Ayende @ Rahien

Refunds available at head office

Interview questions from hell

Given this:

   1: SecureFindAll(
   2:    "Order.View",
   3:    Where.Order.Customer.User == CurrentUser,
   4:    delegate(Order order) { return order.Customer}
   5: );

Juxtapose the usage and the reasoning.

Hint: Customer is an aggregate in DDD terms.

Comments

Ayende Rahien
05/28/2007 07:09 AM by
Ayende Rahien

That is my liberal sense of the English language, I meant Juxtapose.

No idea how I got the spelling like that, though.

Fixed, thanks.

Richard Hein
05/28/2007 03:21 PM by
Richard Hein

You don't want to return orders beyond the scope of the aggregate boundary root, for security reasons ... so passing a reference to the name of the view, "Order.View", a predicate and a delegate, I'm guessing SecureFindAll loads the Order.View component with all the Orders for the CurrentUser, the delegate being passed internally to some repository via a query. The predicate and delegate are the select and where conditions of the query, I guess you're using ActiveRecord or NHiberate, I am not sure. Since you are handling all the query and retrieval of the data in the SecureFindAll method then it is part of a controller that manages the view. You need to pass the name of the view because you have to tell SecureFindAll what the view variations are for authorized versus unauthorized users.

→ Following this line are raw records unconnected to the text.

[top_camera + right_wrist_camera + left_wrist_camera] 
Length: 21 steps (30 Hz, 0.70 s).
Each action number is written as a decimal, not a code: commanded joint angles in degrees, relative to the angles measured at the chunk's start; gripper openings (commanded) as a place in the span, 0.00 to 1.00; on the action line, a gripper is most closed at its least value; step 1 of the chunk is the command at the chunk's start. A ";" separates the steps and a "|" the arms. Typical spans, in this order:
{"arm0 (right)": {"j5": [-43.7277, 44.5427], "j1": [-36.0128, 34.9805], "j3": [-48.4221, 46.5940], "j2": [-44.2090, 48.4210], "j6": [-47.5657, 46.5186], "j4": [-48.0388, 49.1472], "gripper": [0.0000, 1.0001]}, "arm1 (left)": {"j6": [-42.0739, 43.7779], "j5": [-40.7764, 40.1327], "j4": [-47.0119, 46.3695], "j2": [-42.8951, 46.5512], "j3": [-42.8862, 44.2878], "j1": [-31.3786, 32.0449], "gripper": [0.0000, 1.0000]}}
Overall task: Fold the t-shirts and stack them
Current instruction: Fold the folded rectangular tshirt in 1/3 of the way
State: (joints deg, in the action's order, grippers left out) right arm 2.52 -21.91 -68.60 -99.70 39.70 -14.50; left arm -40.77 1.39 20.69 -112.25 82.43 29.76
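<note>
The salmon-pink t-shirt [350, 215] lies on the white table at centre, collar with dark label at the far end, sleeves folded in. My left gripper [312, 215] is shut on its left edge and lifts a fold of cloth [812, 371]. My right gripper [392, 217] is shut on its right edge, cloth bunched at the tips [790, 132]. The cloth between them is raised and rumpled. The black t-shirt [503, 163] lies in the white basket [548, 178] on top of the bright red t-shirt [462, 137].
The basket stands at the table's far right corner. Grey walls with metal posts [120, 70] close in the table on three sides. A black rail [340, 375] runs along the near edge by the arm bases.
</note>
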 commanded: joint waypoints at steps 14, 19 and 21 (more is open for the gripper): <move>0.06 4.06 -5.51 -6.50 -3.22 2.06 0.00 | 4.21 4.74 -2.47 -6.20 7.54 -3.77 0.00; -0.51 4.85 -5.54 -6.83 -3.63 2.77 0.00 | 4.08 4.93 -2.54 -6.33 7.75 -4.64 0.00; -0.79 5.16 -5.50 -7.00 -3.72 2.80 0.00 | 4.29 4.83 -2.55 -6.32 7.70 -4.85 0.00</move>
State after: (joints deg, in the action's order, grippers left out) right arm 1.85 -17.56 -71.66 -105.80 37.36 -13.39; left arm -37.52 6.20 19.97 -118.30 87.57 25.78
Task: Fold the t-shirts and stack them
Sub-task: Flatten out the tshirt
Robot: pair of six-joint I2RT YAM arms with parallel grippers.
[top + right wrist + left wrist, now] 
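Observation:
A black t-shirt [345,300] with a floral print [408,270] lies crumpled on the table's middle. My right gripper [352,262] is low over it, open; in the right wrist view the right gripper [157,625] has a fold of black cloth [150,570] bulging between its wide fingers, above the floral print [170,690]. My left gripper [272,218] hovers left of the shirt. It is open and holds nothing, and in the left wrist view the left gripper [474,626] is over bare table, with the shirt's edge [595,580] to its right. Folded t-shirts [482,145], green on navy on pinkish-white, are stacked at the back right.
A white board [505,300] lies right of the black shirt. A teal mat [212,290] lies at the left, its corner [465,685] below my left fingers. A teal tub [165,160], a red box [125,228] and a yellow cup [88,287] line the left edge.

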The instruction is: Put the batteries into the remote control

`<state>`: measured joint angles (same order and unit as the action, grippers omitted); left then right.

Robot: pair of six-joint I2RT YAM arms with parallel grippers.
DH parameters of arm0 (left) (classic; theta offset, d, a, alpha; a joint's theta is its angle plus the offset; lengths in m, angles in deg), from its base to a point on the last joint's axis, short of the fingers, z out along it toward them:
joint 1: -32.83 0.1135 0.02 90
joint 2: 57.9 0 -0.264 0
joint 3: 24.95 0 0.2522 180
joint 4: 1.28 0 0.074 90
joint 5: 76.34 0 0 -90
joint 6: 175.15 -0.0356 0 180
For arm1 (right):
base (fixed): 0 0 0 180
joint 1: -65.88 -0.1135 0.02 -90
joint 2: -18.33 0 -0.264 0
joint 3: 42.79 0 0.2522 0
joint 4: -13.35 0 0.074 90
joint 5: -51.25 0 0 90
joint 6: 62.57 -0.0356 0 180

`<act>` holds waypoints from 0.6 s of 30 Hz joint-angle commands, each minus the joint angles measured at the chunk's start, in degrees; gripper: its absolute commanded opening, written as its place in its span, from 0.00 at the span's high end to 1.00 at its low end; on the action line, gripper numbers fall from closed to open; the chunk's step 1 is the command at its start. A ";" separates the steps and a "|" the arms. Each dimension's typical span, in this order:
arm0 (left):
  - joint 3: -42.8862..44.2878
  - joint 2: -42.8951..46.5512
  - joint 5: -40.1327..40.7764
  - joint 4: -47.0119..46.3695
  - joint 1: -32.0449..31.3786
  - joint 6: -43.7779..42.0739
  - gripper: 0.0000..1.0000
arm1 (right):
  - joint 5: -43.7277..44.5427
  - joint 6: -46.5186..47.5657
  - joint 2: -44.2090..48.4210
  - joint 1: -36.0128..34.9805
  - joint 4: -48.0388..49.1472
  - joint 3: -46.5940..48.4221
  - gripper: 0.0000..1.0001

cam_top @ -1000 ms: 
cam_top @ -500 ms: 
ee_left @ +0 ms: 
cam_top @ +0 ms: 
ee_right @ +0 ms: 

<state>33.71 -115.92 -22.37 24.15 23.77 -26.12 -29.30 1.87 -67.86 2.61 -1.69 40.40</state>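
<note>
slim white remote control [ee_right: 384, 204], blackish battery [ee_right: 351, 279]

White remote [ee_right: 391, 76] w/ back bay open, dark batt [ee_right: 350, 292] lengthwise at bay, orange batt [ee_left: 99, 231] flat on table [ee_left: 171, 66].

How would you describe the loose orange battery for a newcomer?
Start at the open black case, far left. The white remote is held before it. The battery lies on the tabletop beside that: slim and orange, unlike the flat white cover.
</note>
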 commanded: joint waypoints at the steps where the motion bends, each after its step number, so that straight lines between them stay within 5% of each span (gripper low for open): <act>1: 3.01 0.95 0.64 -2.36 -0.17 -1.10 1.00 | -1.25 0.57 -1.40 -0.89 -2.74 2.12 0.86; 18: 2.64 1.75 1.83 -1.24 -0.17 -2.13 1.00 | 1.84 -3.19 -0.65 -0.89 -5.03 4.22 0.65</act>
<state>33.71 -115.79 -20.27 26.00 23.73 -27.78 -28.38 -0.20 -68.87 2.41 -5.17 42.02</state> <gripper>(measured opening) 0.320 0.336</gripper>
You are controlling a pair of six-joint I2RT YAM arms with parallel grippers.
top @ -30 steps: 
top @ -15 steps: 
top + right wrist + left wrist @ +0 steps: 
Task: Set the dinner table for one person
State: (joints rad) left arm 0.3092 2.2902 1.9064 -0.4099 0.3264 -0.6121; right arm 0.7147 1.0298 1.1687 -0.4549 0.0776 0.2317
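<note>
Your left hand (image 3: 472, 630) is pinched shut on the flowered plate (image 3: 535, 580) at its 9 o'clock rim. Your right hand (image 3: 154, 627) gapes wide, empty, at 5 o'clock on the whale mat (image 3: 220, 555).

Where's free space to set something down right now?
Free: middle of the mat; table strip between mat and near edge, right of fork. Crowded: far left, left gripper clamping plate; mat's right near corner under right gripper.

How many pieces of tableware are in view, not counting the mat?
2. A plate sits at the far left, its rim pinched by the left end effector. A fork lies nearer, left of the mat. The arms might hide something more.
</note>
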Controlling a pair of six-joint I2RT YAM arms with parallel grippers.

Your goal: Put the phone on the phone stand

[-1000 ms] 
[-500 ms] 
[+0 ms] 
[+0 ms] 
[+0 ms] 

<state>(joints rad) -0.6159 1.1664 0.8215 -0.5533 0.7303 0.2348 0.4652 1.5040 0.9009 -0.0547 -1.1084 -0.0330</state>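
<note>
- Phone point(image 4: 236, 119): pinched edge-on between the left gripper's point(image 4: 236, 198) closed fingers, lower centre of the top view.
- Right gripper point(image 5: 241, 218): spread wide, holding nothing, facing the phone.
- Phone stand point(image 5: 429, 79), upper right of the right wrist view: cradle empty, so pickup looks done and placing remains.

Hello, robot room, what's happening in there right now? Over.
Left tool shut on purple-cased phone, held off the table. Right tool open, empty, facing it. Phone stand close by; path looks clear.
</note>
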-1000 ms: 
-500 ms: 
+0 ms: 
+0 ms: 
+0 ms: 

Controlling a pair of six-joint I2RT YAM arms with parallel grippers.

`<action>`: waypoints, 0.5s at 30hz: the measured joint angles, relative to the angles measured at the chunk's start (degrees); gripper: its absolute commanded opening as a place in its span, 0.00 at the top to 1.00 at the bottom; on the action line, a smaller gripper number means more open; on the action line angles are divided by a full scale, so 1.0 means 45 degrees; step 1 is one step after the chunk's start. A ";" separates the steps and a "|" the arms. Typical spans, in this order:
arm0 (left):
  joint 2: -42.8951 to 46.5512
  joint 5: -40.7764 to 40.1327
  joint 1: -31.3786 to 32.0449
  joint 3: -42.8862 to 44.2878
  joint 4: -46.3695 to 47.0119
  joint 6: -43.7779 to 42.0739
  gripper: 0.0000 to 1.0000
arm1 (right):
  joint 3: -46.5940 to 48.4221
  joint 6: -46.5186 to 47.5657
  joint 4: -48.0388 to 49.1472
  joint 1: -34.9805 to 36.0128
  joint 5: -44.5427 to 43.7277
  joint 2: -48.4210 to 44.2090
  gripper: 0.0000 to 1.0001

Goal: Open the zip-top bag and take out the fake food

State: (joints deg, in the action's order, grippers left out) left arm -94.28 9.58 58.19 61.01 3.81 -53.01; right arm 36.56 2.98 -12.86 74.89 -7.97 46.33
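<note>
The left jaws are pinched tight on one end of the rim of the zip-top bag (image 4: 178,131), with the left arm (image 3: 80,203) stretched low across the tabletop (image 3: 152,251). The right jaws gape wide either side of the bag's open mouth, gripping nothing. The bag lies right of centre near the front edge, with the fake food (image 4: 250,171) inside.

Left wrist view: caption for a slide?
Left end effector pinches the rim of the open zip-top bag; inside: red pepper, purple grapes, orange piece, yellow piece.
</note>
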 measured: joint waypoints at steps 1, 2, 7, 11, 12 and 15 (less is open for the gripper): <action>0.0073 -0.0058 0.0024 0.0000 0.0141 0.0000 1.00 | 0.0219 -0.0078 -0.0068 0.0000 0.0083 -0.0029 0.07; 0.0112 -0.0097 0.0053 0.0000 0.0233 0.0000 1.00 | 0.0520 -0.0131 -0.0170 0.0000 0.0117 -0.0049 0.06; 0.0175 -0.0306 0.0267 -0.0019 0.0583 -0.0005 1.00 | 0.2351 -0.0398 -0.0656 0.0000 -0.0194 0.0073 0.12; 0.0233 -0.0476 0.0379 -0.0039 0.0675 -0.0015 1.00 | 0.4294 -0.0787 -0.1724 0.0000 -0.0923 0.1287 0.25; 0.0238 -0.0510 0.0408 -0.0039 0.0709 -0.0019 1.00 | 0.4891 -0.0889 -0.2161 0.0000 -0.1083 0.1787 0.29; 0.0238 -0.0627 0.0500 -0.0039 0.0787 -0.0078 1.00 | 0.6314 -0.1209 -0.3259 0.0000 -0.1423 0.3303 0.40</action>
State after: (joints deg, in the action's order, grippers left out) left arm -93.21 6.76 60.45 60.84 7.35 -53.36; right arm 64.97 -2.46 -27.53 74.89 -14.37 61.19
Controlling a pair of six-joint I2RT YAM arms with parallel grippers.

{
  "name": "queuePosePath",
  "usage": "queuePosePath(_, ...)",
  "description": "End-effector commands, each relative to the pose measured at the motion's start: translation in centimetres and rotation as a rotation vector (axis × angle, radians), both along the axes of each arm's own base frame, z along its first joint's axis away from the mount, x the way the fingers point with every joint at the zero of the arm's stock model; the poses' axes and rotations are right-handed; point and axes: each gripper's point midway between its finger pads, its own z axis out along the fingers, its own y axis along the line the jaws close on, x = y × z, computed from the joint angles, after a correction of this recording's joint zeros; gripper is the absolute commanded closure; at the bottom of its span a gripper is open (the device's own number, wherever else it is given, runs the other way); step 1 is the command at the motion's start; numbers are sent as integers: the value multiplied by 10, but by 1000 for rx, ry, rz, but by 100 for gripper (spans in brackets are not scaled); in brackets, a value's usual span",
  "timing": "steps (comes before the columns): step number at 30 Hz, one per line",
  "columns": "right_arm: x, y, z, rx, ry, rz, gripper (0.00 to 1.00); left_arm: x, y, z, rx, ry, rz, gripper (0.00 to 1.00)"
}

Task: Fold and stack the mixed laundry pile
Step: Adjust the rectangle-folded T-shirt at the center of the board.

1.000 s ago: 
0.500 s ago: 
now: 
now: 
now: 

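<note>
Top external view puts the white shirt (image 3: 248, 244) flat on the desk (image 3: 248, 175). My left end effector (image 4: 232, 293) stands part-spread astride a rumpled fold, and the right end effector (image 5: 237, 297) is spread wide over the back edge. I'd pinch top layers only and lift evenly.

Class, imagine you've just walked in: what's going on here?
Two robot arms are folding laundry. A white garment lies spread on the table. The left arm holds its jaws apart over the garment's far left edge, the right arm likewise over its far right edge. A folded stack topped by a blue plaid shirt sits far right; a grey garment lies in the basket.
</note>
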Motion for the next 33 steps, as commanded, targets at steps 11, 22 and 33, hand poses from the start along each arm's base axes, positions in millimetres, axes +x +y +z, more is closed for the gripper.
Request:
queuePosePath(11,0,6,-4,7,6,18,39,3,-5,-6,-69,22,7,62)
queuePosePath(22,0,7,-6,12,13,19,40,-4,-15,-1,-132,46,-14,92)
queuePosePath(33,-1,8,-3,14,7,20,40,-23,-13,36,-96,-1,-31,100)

So you probably want to do something like this code:

[Layout("default")]

public class OrdersController : ARSmartDispatcherController {

public void ListOrders(bool isAjax) {

    PropertyBag["orders"] = (IList)Order.SecureFindAll("Order.View",

                   Where.Order.Customer.User == CurrentUser, 

                   delegate(Order order) { return order.Customer });

}

Ayende Rahien
05/28/2007 04:50 PM by
Ayende Rahien

Richard, very good explanation, but what is the reference to the view?

Comments have been closed on this topic.